Scan the lines below for the string "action" and copy every one that has it.

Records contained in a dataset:
::::

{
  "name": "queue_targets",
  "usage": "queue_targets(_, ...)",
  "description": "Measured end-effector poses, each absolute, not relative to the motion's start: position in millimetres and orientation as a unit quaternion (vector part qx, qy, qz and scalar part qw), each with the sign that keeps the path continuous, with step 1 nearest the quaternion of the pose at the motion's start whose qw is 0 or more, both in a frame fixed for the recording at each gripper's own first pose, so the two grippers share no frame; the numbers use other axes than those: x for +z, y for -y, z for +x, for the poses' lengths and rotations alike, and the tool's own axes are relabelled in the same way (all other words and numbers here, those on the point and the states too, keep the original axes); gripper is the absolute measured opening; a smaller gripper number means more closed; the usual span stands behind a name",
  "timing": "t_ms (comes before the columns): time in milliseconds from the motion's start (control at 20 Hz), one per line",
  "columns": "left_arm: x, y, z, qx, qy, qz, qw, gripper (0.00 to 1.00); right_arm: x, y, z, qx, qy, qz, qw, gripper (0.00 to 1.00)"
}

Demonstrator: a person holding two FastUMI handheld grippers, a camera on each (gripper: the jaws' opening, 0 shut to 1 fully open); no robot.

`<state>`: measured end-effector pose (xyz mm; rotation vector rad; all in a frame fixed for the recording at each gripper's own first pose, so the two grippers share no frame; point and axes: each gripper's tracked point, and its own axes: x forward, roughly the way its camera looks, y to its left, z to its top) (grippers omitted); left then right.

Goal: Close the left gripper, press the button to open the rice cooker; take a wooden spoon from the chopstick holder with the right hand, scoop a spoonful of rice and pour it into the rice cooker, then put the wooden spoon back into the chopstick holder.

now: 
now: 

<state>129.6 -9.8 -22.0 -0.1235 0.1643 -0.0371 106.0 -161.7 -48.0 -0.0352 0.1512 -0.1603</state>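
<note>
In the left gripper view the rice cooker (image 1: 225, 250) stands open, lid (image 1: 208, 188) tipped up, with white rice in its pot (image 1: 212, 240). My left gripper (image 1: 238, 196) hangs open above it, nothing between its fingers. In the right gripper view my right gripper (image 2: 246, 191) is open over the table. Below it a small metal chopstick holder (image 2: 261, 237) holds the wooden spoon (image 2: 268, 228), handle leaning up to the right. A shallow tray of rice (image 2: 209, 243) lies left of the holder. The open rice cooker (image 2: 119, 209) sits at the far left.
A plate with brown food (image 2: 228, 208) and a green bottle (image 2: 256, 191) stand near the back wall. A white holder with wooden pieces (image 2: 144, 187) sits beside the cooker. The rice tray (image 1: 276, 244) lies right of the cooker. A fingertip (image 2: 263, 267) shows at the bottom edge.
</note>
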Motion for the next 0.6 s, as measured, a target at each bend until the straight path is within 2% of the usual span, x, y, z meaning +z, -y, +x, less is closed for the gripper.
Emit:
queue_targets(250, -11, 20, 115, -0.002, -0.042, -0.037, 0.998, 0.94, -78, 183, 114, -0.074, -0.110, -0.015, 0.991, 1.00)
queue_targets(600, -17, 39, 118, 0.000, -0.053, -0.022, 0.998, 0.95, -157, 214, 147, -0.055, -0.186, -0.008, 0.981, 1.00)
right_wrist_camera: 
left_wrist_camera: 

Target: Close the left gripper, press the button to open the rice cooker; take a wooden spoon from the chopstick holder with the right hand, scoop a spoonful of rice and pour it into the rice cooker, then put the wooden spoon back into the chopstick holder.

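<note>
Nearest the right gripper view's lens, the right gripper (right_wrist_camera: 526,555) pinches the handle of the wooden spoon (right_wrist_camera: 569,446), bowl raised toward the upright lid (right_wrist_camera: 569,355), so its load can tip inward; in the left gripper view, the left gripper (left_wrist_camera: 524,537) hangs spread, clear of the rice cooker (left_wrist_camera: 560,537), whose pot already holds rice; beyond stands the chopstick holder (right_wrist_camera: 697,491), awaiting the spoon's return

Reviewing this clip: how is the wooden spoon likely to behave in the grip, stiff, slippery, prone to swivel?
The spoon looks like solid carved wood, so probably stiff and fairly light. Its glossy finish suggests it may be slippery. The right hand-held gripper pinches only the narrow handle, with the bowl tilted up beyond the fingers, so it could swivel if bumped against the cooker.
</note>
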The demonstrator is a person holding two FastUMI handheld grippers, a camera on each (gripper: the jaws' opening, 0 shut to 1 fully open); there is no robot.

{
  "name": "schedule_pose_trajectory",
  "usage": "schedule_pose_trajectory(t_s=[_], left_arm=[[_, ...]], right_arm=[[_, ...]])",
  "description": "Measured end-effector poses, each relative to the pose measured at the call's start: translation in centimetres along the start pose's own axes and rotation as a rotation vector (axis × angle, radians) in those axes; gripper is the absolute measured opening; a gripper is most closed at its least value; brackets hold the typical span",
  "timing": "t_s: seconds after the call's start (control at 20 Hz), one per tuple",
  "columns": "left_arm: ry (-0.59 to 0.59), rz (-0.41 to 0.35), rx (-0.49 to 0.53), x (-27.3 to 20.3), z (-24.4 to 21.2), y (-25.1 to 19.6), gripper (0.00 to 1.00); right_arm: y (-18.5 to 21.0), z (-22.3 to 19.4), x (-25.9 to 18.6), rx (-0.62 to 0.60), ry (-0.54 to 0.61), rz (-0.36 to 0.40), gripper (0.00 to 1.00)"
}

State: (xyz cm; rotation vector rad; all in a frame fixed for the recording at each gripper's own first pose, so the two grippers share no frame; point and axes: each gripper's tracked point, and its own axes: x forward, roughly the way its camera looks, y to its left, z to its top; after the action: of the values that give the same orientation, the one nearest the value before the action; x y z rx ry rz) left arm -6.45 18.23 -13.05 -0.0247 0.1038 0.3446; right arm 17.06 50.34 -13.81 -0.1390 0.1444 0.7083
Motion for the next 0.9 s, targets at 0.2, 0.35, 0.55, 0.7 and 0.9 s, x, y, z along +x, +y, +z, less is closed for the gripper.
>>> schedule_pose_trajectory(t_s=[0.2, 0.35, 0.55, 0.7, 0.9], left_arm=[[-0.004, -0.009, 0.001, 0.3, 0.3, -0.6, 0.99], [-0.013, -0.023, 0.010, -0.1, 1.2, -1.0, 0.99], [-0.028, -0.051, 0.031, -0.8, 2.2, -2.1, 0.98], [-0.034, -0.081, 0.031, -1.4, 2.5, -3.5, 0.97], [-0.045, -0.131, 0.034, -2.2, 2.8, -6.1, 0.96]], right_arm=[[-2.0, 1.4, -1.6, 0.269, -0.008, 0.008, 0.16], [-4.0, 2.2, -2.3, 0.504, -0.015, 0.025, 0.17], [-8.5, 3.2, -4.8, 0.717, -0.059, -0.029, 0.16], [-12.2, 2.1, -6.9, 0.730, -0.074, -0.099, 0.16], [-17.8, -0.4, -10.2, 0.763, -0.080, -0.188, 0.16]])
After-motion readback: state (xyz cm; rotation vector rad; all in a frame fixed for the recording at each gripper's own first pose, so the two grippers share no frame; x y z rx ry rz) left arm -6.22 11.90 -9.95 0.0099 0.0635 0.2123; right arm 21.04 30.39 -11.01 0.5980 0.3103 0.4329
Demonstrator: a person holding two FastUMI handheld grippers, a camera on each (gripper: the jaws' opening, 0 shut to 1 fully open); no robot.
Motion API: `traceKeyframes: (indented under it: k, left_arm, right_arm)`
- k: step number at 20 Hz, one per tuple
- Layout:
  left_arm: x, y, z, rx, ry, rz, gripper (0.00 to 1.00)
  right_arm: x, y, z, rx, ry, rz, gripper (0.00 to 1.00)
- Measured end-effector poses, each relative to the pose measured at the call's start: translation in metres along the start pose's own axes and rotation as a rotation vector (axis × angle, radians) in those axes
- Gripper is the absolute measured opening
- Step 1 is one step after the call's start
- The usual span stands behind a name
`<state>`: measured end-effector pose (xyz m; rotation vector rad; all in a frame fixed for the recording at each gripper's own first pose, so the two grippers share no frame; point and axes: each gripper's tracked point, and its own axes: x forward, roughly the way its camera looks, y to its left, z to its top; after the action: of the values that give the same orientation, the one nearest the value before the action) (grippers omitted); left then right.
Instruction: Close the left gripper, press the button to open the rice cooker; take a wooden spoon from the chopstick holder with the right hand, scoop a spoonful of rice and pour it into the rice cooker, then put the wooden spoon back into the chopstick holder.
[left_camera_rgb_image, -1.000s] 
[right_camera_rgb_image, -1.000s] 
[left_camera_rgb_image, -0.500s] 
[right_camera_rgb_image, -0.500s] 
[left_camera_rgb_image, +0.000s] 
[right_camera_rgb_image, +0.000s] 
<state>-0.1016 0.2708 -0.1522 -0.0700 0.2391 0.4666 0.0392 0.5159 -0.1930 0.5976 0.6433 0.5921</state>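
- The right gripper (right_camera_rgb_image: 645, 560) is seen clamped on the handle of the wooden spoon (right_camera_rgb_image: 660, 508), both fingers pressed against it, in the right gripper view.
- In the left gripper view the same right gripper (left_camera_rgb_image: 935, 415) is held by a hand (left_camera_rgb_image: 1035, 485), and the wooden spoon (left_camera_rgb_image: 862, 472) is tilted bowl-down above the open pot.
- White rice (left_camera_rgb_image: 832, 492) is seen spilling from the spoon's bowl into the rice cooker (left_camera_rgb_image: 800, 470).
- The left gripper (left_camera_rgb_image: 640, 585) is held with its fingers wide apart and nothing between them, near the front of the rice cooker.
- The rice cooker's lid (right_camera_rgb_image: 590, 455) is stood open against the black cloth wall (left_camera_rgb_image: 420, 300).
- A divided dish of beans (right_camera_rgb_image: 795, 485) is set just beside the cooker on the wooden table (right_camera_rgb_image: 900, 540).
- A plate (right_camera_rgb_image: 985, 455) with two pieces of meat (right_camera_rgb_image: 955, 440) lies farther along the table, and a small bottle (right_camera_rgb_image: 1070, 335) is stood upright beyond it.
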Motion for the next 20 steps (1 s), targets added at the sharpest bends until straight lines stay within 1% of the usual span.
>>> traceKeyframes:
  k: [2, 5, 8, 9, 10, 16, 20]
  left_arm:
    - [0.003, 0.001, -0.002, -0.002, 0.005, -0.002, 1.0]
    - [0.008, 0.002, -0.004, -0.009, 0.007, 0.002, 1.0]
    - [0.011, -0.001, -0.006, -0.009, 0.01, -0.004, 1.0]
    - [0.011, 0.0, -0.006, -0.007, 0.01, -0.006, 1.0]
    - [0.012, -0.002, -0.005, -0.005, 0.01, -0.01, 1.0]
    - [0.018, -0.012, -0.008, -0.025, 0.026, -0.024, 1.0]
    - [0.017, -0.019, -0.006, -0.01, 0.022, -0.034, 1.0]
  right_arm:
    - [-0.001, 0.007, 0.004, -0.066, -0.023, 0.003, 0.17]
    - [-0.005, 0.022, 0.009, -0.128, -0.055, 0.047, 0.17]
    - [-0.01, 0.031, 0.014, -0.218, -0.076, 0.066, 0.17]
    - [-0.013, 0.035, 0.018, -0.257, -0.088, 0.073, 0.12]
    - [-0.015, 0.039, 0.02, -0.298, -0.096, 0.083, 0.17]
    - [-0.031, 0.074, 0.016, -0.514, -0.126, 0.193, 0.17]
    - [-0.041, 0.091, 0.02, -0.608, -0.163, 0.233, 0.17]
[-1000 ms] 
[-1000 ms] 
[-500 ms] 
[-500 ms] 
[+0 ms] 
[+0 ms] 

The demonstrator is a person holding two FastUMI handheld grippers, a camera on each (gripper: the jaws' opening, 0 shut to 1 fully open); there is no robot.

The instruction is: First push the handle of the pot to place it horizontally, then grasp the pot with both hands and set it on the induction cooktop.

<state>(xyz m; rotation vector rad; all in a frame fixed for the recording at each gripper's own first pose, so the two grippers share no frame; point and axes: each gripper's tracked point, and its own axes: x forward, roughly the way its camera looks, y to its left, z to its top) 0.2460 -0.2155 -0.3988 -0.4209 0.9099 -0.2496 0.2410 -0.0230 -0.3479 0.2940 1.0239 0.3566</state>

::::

__Answer below__:
State: (xyz cm; rotation vector rad; all in a frame fixed for the recording at each gripper's own first pose, so the two grippers share no frame; point and axes: each gripper's tracked point, and its own axes: x forward, roughly the way its camera looks, y to its left, z to its top; after the action: of the values that give the same orientation, the one nearest the value before the action; x y z rx ry rz) left arm -6.45 18.23 -13.05 -0.0247 0.1038 0.3446; right arm 17.06 50.34 -13.81 -0.1390 0.1444 0.7083
`<state>`: measured end-effector pose (xyz m; rotation vector rad; all in a frame fixed for the recording at each gripper's own first pose, so the two grippers share no frame; point and axes: each gripper's tracked point, and its own axes: x forward, roughly the way its camera looks, y to its left, z to its top; after the action: of the values that give the same orientation, the one nearest the value before the action) (grippers omitted); left then right.

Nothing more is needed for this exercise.